中国是一个“诗的国度”,这为全世界、为中外文学史所公认。古往今来,伟大诗人灿若群星,名篇佳作汗牛充栋。离开了诗歌,中国文学在世界文学史中的地位,必然黯然失色。
诗歌,作为一种从劳动中产生、为人民所喜闻乐见的文学体裁,是热爱文学的人乐于尝试的一种文学表现形式。不光是饱有文学才情、才高八斗的大诗人喜欢写诗,一些初学写作者、一些文学青年也热爱写诗,乐于用诗歌来表达思想感情和生活经历。不少的大文学家、大文豪,他们的创作生涯,起初也是从写诗开始,然后才登堂入室的。

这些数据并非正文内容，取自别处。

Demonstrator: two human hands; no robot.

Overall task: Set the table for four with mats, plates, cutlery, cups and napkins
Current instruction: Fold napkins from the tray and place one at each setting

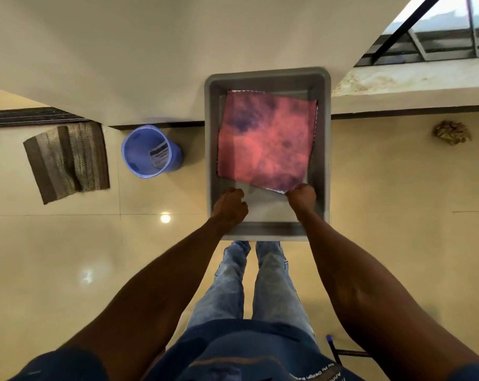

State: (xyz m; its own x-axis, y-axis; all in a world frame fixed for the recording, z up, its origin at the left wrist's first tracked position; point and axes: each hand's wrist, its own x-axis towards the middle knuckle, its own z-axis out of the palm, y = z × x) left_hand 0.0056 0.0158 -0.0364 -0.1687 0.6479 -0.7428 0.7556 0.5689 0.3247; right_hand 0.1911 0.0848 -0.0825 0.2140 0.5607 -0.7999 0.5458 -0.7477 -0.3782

可是,在我们这样一个诗的国度,在互联网发达、人人都能发声的自媒体时代,怎样才能靠写诗、靠写好诗,扬名立万,留名千古,这倒是一件不容易的事情。
清康熙年间编纂的《全唐诗》,集唐朝诗歌之大成,据说收了48,900多首诗,入选诗人达到2200多人。但是,除了研究这方面的专家,真正为后人所了解、真正能够在老百姓心中留名的,也是屈指可数,充其量不过几十人、上百人而已。现在,我国在纸质报刊上,在网络上,写诗的,发表诗的,何止成千上万,可是,能够在文坛上享有诗名,又能有几人?
但是,历史上就有因写歪诗而出名的人。唐朝那么多优秀的诗人,除了进入文学史的大家,大多数已经被时间洪流淹没。可是,那位只写歪诗的张打油,本来是一无名小卒,也有说他就是个农民,倒是把名字留下来了。
现在我们知道,张打油写了一首《咏雪》:“江山一笼统,井上一窟窿。黑狗身上白,白狗身上肿。”这样的诗,写的是雪景,但文中却没有一个“雪”字,诗能够流传下来,俗虽然俗了,却为后人津津乐道,也成了这位张打油的代表作。再比如,他当年写在一位大官僚宗祠粉墙上的那首诗,“六出九天雪飘飘,恰似玉女下琼瑶,有朝一日天晴了,使扫帚的使扫帚,使锹的使锹”,前两句绝对是凤头熊腰,后几句没有成为豹尾,倒成了老鼠尾巴了。就这首诗,引起了那位到宗祠祭祖的大官注意,大官派人把他找来,要责罚他。见面后,要他当场写诗,他也不发怵,针对当时叛军安禄山困守南阳之事,一气呵成,信口胡诌:“百万贼兵困南阳,也无援救也无粮,有朝一日城破了,哭爹的哭爹,哭娘的哭娘。”竟让在场的人哄堂大笑,也使他躲过了大官的责罚,因诗成名。现在人们口头上所说的“打油诗”,就是这位张先生首创。首创就有专利权,“打油诗”自然只有张打油才享有发明专利,历史赋予他谁也不可剥夺的“冠名权”,最终他竟然千古留名。谁说写歪诗就不能成名?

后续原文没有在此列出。